Announcement

Collapse
No announcement yet.
X
  • Filter
  • Time
Clear All
new posts

    Fetching N rows at a time with com.isomorphic.datasource.DataSource ?

    Hi,

    We have been using the server-side DataSource (i.e. com.isomorphic.datasource.DataSource) for quite a while and it works well for us.

    However, one of the operations that we use is DataSource.fetch(null) which fetches all rows in the DataSource at once. The returned object is a java.util.List that holds all the rows in the result set. When the result set is extremely large, this object will take up much memory in the server.

    We would like to instead fetch N rows at a time, but it is not obvious to us how to do that. Can anyone shed some light on this?

    One of the solutions that we have been thinking is to artificially adding one more column called rowNum, which will have an integer value starting from 1 and up. And then we add a "criteria" for rowNum. The first time from 1 to N, the second time from N+1 to 2N, and so on. Would this work? Would there be more straightforward method? (We have not used "criteria" before so would like to hear from you first before we try)

    Thanks!


    Our environment are listed below:

    1. SmartClient Version: v8.3p_2013-01-15/PowerEdition Deployment (built 2013-01-15)

    2. Browser: (not applicable)

    3. Server log: (not applicable)

    #2
    You can set startRow and endRow to fetch ranges of rows at a time. You can see in the generated SQL that these values are being passed to the database as part of the SQL (the SQL to do this differs by DB).

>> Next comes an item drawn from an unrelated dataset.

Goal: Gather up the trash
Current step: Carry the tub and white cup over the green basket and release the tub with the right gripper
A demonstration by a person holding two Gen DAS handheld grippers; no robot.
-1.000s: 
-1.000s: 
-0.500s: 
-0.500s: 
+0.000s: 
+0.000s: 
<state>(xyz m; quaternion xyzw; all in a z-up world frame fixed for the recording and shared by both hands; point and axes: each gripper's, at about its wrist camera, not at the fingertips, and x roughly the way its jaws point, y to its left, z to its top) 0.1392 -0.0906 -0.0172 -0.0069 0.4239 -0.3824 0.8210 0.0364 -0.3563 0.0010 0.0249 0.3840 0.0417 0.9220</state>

    This approach means the query is being repeated of course, as opposed to streaming results from the server, which is what we use to do very large CSV exports. If you're interested in having a supported & documented API to do streaming in the same way we do CSV exports, consider Feature Sponsorship.

    Comment


      #3
      Hi,

      This is performing a fetch() on a DataSource on the server (com.isomorphic.datasource.DataSource) not on the client.

      That is, I was following the API on this page

      http://www.smartclient.com/smartgwtee/server/javadoc/?com/isomorphic/datasource/DataSource.html

      I could not find any mentioning of startRow and endRow there. Can you give a few lines of example on how to pass the two values to fetch() ?

      Comment


        #4
        See the server-side JavaDoc for DSRequest: there you will see setStartRow() and setEndRow().

        Comment


          #5
          Hi,

          Thanks for pointing me in the right direction.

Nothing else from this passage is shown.